Le Tribunal Administratif de Rennes a rejeté la requête de M. B... contestant la création d'un chemin près de son terrain. La requête a été jugée manifestement irrecevable car le requérant n'a pas produit l'acte attaqué ni justifié de la date de sa réclamation, malgré une demande de régularisation. La décision est fondée sur les articles R. 222-1, R. 412-1 et R. 612-1 du code de justice administrative.
Texte intégral
Vu la procédure suivante :
Par une requête et un mémoire, enregistrés les 1er et 23 octobre 2025, M. A... B... saisit le tribunal d’un litige portant sur la création d'un chemin au droit de son terrain situé 4 lieudit Perué sur le territoire de la commune de Saint-Abraham.
Vu :
- la demande de régularisation adressée à M. B... le 3 octobre 2025 ;
- les autres pièces du dossier.
Vu le code de justice administrative.
Considérant ce qui suit :
1. Aux termes de l'article R. 222-1 du code de justice administrative : « (…) les présidents de formation de jugement des tribunaux (…) peuvent, par ordonnance : / (…) 4º Rejeter les requêtes manifestement irrecevables, lorsque la juridiction n'est pas tenue d'inviter leur auteur à les régulariser ou qu’elles n’ont pas été régularisées à l’expiration du délai imparti par une demande en ce sens ; (…) ».
2. Aux termes de l’article R. 412-1 du code de justice administrative : « La requête doit, à peine d'irrecevabilité, être accompagnée, sauf impossibilité justifiée, de l'acte attaqué ou, dans le cas mentionné à l'article R. 421-2, de la pièce justifiant de la date de dépôt de la réclamation (…) ». Aux termes de l’article R. 612-1 du même code : « Lorsque des conclusions sont entachées d’une irrecevabilité susceptible d’être couverte après l’expiration du délai de recours, la juridiction ne peut les rejeter en relevant d’office cette irrecevabilité qu’après avoir invité leur auteur à les régulariser. ».
3. Aux termes de l’article R. 611-8-6 dudit code : « Les parties sont réputées avoir reçu la communication ou la notification à la date de première consultation du document qui leur a été adressé par voie électronique, certifiée par l'accusé de réception délivré par l'application informatique, ou, à défaut de consultation dans un délai de deux jours ouvrés à compter de la date de mise à disposition du document dans l'application, à l'issue de ce délai.

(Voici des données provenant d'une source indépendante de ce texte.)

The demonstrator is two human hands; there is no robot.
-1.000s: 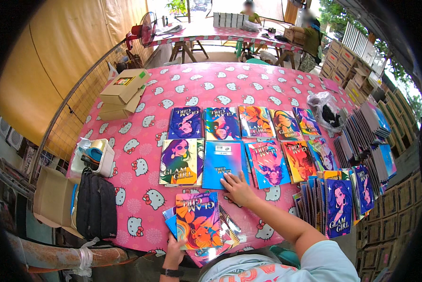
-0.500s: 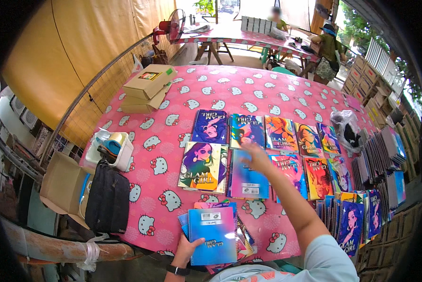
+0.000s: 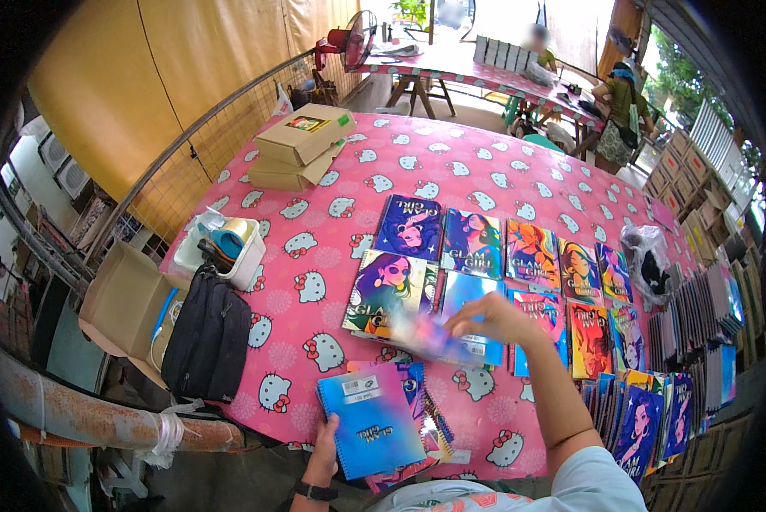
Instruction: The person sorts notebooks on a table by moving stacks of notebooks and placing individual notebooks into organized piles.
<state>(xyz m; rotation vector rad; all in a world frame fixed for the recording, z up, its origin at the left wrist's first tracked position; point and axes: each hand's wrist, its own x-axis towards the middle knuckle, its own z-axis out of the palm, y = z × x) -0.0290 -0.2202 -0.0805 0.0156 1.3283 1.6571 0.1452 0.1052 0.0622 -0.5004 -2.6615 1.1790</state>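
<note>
My left hand grips the left edge of a blue-and-pink spiral notebook, back cover up, on a loose pile at the table's near edge. Over the middle of the table, my right hand is closed on another notebook, smeared by motion and tilted. Beneath it, partly covered, lies a blue back-cover notebook. To its left is a cream-covered notebook. Behind are a purple notebook and a blue one; more notebooks lie in two rows toward the right.
Rows of standing notebooks line the right edge, by a clear plastic bag. At left are a black bag, an open cardboard box and a white tub. Cardboard boxes sit farther back. Two people are near another table.
My right hand has come nearer from the far row, carrying a notebook. A differently coloured cover now shows on that far pile. My left thumb has slid to the notebook's edge.
</note>
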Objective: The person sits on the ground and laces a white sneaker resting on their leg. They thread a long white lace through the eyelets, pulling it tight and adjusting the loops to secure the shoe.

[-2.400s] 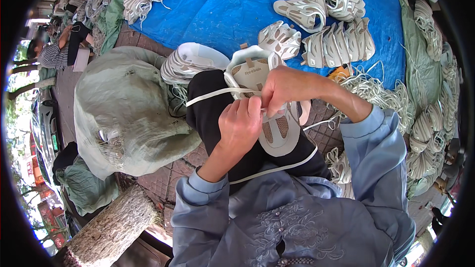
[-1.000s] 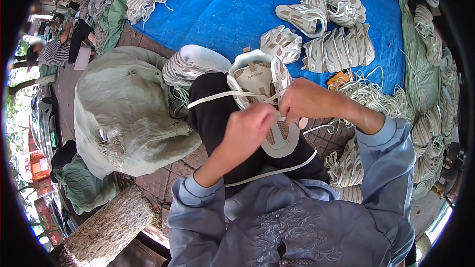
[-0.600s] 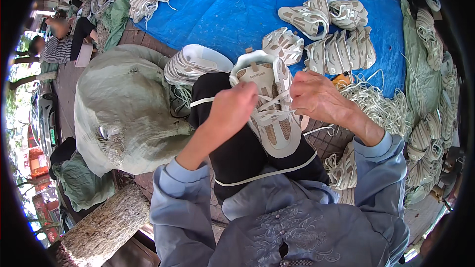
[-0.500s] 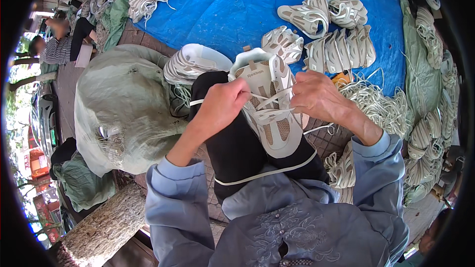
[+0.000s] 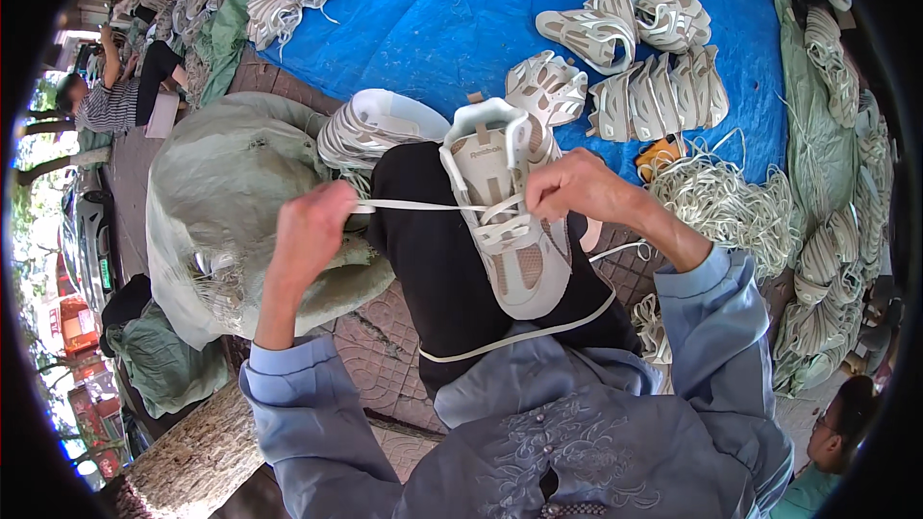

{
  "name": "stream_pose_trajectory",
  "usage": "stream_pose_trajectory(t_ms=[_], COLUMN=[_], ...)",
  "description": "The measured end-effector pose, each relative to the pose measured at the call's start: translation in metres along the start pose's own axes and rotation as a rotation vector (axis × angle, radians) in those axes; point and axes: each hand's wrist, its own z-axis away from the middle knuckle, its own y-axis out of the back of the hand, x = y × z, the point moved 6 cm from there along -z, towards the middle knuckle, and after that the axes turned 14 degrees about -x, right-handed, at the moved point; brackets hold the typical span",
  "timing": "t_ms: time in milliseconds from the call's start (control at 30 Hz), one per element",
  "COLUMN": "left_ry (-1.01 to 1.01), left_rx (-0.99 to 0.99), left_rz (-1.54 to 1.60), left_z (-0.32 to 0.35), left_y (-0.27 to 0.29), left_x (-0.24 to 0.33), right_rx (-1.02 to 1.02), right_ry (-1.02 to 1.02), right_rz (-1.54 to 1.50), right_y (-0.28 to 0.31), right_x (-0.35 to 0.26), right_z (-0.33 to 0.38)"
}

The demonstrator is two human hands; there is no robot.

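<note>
A white and beige shoe upper [image 5: 524, 274] lies across my black-trousered thighs, its toe pointing at me and its tongue at the far end. Crossed white laces run over its front. My left hand [image 5: 315, 226], closed in a fist, holds one end of a flat white shoelace [image 5: 418, 205]. That lace is stretched taut and level from the upper's eyelets out to the left. My right hand [image 5: 582, 187] is pinched shut at the upper's right eyelet edge, on the lace there. Its fingertips partly hide the lace and eyelets.
Stacked shoe uppers [image 5: 659, 96] lie on a blue tarp [image 5: 433, 29] ahead. A heap of white laces [image 5: 731, 216] sits at right beside a yellow-orange object [image 5: 659, 156]. Left stands a large pale sack [image 5: 231, 192], with more uppers [image 5: 380, 125] beside it. People sit far left and at right.
My left hand has moved well out to the left, drawing the lace out straight. My right hand has shifted slightly left and down, and the crossed laces lie flatter on the upper.
</note>
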Motion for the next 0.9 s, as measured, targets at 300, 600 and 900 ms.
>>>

Sauf demande contraire de leur part, les parties sont alertées de toute nouvelle communication ou notification par un message électronique envoyé à l'adresse choisie par elles. ».
4. En dépit de la demande de régularisation qui lui a été adressée le 3 octobre 2025 par voie postale et qui a été retirée le 14 octobre 2025, le requérant n’a produit, à l’expiration du délai de quinze jours qui lui était imparti, ni l’acte attaqué, ni, dans le cas où l’administration n’aurait pas répondu à sa demande, la pièce justifiant de la date du dépôt de cette demande auprès de celle-ci. Par suite, cette requête, qui n’a pas été régularisée, est entachée d’une irrecevabilité manifeste et peut, dès lors, être rejetée en application des dispositions précitées du 4° de l’article R. 222-1 du code de justice administrative.
O R D O N N E :
Article 1er : La requête de M. B... est rejetée.
Article 2 : La présente ordonnance sera notifiée à M. A... B....
Fait à Rennes, le 13 janvier 2026
Le président de la 1ère chambre,
signé
L. Bouchardon
La République mande et ordonne à tous commissaires de justice à ce requis en ce qui concerne les voies de droit commun, contre les parties privées, de pourvoir à l’exécution de la présente décision.